This is the well-known prayer of agreement. When I was a Pentecostal, this was the go-to verse for praying for brothers or sisters in the faith who needed a strong prayer. Our Father in Heaven promised to honour this prayer. I can’t count the number of times I was involved in praying for others to receive healings or find jobs or a host of other real needs. In retrospect, I can’t say I can remember a single example of anyone being healed or receiving any blessing, but we certainly leaned into that prayer as a promise of healing. Our job was to pray and leave it to God.

Here are some additional verses we relied on to heal my wife. They all amounted to zero effect.

Matthew 21:22 “And all things, whatsoever ye shall ask in prayer, believing, ye shall receive”.

John 14:13 “And whatsoever ye shall ask in my name, that will I do, that the Father may be glorified in the Son”.

John 16:23 “And in that day ye shall ask me nothing. Verily, verily, I say unto you, Whatsoever ye shall ask the Father in my name, he will give it you”.
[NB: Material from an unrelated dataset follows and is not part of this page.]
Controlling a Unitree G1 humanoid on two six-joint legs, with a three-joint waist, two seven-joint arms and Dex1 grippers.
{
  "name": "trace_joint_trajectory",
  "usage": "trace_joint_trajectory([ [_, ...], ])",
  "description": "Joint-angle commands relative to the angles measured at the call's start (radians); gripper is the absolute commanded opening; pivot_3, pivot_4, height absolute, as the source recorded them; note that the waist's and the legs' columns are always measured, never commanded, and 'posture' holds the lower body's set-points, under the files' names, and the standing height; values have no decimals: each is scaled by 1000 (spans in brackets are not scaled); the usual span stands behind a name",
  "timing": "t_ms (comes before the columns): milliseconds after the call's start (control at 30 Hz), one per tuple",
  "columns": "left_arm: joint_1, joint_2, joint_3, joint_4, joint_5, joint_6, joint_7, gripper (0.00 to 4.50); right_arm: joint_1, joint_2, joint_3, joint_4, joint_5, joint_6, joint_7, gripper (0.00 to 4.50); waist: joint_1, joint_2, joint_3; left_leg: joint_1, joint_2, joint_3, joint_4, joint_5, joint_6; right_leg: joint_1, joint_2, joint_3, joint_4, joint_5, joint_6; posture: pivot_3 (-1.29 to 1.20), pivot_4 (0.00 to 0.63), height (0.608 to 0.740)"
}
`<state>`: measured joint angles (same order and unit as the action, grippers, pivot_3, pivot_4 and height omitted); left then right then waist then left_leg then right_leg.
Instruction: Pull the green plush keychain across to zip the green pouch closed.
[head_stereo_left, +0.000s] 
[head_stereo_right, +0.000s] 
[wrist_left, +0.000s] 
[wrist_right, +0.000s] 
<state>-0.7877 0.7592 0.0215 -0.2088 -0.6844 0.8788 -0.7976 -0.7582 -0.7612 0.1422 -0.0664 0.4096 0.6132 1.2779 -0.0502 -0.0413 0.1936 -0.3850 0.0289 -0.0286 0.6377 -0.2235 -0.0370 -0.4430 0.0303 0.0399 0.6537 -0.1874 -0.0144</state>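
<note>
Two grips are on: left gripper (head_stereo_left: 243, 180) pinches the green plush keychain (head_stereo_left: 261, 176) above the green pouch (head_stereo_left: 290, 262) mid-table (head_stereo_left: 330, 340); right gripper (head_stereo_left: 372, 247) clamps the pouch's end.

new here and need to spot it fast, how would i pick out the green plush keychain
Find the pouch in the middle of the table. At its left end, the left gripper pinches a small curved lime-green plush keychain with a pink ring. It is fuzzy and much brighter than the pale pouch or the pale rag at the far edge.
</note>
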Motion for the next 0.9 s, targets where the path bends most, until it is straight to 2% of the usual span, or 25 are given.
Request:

The disillusionment of prayer

If these promises are more than hot air, we should be able to pray these prayers for a new job, world peace, healing from cancer, a new world order, just and honest government and so forth, so these verses should apply equally to healing as to any other need. But what is the reality? Looking at our everyday life, it is obvious that prayer doesn’t work. If it did, a cure for cancer or achieving world peace would have been achieved centuries ago. The Jews in Jesus’ day were praying for an end to Roman occupation and oppression and the promised Messiah to free them. Did it happen? No. Instead Rome crushed a Jewish uprising, from 66 CE to 70 CE, destroyed Jerusalem and the Temple and killed approximately 1.1 million Jews, according to the historian Josephus.

Vaccination, which has saved millions more than prayer ever has, or ever will, came from human endeavour and a commitment to a better world, not from God, who seems happy for people to die without intervention for millennia from preventable diseases. Remember this verse? “ For God so loved the world that he gave his one and only Son, that whoever believes in him shall not perish but have eternal life”. Just another false promise, because love is a verb, not a noun, and love enacted would lead to human suffering being relieved by God, not ignored, or even celebrated if they are the wrong type of people. Prayer is the triumph of optimism over personal experience. Nonetheless, at the time my wife and I were desperate, and we prayed in faith and we trusted in the God who made these promises, because we needed God to intervene with healing. He was our only hope. It was a false hope as it turned out.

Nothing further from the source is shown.